DATA SECTION START

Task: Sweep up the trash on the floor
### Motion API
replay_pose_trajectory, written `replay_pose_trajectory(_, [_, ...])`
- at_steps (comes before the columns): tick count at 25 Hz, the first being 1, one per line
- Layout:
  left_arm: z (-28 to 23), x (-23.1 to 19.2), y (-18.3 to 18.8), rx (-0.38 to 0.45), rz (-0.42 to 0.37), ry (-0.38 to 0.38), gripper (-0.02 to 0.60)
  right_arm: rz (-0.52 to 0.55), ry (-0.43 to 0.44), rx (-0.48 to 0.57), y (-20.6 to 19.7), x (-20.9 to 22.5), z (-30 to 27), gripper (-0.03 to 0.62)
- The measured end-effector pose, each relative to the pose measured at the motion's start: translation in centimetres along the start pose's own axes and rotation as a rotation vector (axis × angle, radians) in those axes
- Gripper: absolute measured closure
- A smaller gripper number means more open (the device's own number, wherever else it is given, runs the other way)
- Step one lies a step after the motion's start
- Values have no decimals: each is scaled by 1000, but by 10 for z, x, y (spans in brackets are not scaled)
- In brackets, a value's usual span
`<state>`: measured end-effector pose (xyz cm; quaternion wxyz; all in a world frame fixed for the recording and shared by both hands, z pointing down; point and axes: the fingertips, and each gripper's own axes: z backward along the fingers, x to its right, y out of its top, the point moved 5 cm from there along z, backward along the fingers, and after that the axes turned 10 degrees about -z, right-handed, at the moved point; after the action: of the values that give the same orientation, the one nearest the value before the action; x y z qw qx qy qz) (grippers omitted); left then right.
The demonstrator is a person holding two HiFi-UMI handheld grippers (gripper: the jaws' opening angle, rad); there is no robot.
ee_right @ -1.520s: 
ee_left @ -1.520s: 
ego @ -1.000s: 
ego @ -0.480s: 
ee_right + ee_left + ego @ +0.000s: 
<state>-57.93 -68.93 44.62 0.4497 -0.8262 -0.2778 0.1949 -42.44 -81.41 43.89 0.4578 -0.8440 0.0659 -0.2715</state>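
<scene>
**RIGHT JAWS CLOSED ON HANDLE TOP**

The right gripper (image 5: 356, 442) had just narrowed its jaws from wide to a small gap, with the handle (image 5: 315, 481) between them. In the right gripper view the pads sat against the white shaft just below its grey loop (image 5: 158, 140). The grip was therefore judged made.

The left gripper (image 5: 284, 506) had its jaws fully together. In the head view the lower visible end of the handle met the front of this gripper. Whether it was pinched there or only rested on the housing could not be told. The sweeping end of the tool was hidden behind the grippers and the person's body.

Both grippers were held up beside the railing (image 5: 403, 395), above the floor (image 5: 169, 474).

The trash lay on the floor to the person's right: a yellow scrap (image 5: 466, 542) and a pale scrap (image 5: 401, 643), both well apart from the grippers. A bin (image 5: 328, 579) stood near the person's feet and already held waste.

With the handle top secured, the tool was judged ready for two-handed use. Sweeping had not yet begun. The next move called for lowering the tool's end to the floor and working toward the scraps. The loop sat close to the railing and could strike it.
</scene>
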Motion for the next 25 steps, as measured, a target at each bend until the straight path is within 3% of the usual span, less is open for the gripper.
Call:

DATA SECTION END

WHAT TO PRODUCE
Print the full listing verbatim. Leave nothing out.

REPLY TO THE TASK
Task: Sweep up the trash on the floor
### Motion API
replay_pose_trajectory, written `replay_pose_trajectory(_, [_, ...])`
- at_steps (comes before the columns): tick count at 25 Hz, the first being 1, one per line
- Layout:
  left_arm: z (-28 to 23), x (-23.1 to 19.2), y (-18.3 to 18.8), rx (-0.38 to 0.45), rz (-0.42 to 0.37), ry (-0.38 to 0.38), gripper (-0.02 to 0.60)
  right_arm: rz (-0.52 to 0.55), ry (-0.43 to 0.44), rx (-0.48 to 0.57), y (-20.6 to 19.7), x (-20.9 to 22.5), z (-30 to 27), gripper (-0.03 to 0.62)
- The measured end-effector pose, each relative to the pose measured at the motion's start: translation in centimetres along the start pose's own axes and rotation as a rotation vector (axis × angle, radians) in those axes
- Gripper: absolute measured closure
- A smaller gripper number means more open (the device's own number, wherever else it is given, runs the other way)
- Step one lies a step after the motion's start
- Values have no decimals: each is scaled by 1000, but by 10 for z, x, y (spans in brackets are not scaled)
- In brackets, a value's usual span
`<state>`: measured end-effector pose (xyz cm; quaternion wxyz; all in a world frame fixed for the recording and shared by both hands, z pointing down; point and axes: the fingertips, and each gripper's own axes: z backward along the fingers, x to its right, y out of its top, the point moved 5 cm from there along z, backward along the fingers, and after that the axes turned 10 degrees about -z, right-handed, at the moved point; after the action: of the values that give the same orientation, the one nearest the value before the action; x y z qw qx qy qz) (grippers omitted); left then right.
The demonstrator is a person holding two HiFi-UMI handheld grippers (gripper: the jaws' opening angle, rad); there is no robot.
ee_right @ -1.520s: 
ee_left @ -1.520s: 
ego @ -1.000s: 
ego @ -0.480s: 
ee_right + ee_left + ego @ +0.000s: 
<state>-57.93 -68.93 44.62 0.4497 -0.8262 -0.2778 0.1949 -42.44 -81.41 43.89 0.4578 -0.8440 0.0659 -0.2715</state>
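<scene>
**RIGHT JAWS CLOSED ON HANDLE TOP**

The right gripper (image 5: 356, 442) had just narrowed its jaws from wide to a small gap, with the handle (image 5: 315, 481) between them. In the right gripper view the pads sat against the white shaft just below its grey loop (image 5: 158, 140). The grip was therefore judged made.

The left gripper (image 5: 284, 506) had its jaws fully together. In the head view the lower visible end of the handle met the front of this gripper. Whether it was pinched there or only rested on the housing could not be told. The sweeping end of the tool was hidden behind the grippers and the person's body.

Both grippers were held up beside the railing (image 5: 403, 395), above the floor (image 5: 169, 474).

The trash lay on the floor to the person's right: a yellow scrap (image 5: 466, 542) and a pale scrap (image 5: 401, 643), both well apart from the grippers. A bin (image 5: 328, 579) stood near the person's feet and already held waste.

With the handle top secured, the tool was judged ready for two-handed use. Sweeping had not yet begun. The next move called for lowering the tool's end to the floor and working toward the scraps. The loop sat close to the railing and could strike it.
</scene>
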Motion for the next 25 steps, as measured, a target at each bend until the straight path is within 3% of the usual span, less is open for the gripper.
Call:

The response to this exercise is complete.